Breakfast, lunch, dinner and restaurants
Martha McGinn
The Lizzie Borden room is $225 +tx for two people. The room can also be combined with the Emma Borden room as a suite for up to four people for $425 and all overnight stays include a evening tour of the house and full breakfast. And yes, you can rent the entire house for $1500 and bring up to 20 people!
On this parcel was the estate home of the former John C. Borden, who had died in 1833. Borden had built what can only be described as the most colossal mansion ever erected in Fall River .
The Borden home, which continues to be a mainstay of historical documentaries and paranormal reality shows, is open to the public as a bed and breakfast and museum. Daily tours are given of the house and a gift shop is on site.

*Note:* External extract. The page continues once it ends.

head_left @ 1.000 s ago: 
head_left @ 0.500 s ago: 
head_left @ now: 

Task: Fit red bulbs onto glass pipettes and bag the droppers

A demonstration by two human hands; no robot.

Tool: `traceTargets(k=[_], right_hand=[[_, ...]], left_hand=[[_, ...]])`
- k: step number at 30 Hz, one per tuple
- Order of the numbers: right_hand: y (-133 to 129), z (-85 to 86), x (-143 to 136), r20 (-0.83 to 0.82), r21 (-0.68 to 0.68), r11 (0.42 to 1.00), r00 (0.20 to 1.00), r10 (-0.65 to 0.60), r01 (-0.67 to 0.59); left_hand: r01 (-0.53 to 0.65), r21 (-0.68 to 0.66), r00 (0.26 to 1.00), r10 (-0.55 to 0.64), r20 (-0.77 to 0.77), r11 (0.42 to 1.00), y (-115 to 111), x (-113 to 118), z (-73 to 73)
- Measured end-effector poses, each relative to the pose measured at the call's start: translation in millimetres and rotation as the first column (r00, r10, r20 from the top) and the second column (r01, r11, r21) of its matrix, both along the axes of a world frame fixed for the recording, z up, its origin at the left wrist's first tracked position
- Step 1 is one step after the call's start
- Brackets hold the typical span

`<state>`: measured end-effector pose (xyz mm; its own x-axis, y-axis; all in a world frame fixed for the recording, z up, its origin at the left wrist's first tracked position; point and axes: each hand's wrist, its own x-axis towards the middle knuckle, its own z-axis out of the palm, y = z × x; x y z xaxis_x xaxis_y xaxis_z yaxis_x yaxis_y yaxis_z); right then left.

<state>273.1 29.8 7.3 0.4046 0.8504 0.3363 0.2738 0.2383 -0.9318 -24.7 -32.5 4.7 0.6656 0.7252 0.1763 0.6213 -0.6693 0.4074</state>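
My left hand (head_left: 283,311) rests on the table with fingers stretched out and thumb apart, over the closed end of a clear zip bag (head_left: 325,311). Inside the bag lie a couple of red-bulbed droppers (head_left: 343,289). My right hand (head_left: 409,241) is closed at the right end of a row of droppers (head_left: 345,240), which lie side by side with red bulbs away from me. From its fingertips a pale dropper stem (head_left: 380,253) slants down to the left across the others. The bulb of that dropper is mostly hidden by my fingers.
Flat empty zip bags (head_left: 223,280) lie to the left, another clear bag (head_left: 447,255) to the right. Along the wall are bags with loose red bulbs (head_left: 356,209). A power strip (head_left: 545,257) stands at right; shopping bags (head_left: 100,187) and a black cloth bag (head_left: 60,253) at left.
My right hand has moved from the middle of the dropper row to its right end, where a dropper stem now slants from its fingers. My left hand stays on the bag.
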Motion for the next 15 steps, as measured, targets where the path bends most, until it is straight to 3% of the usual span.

With her sister Emma 15 miles away on vacation, Lizzie and Bridget Sullivan were the only ones left at home with Abby after Andrew left on his morning business rounds. Lizzie was arrested on August 11, one week after the murders. The judge sent Lizzie to the county jail.
“With the despised Andrew and Abby out of the way, Lizzie and Emma stood to inherit an estate which, adjusted for inflation, was worth around seven million dollars,” Eddy writes. Money and independence in one fell stroke, or actually about 30 strokes in total, as the coroner found.
Emma Lenora Borden , born March 1, 1851 was older sister to Lizzie Borden . Unlike Lizzie, Emma knew her mother. The gender may have been a disappointment to 38 year old Andrew, but surely Sarah and Emma were thrilled and delighted with baby Lizzie Andrew.
Lizzie died in June 1927, at age 66. Emma died a little more than a week later. Today, the Borden family home on Second Street is a popular bed and breakfast, where those brave enough can spend the night at the scene of the one most famous — and officially unsolved — murders in American history.
“ Lizzie Borden took an ax ,” the ditty goes, “and gave her mother 40 whacks. And when she saw what she had done, she gave her father 41.” In fact, Lizzie’s stepmother was struck perhaps 20 times , while her father was struck just ten times .
It was at home at 92 Second St. that Lizzie’s father and stepmother, Andrew and Abby Borden, were bludgeoned with a hatchet on Aug. 4, 1892. Lizzie was the only suspect in a murder case that became national news.
Neither Lizzie nor Emma Borden ever married . Lizzie graduated from a public high school in Fall River, and became involved with a variety of organizations consistent with the image expected of a young woman from a well-off family in a small New England city.
Lizzie Borden
66 years (1860–1927)
Oak Grove Cemetery, Fall River, Massachusetts, United States
Lizzie Borden, in full Lizzie Andrew Borden , (born July 19, 1860, Fall River, Massachusetts, U.S.—died June 1, 1927, Fall River), American woman suspected of murdering her stepmother and father in 1892; her trial became a national sensation in the United States.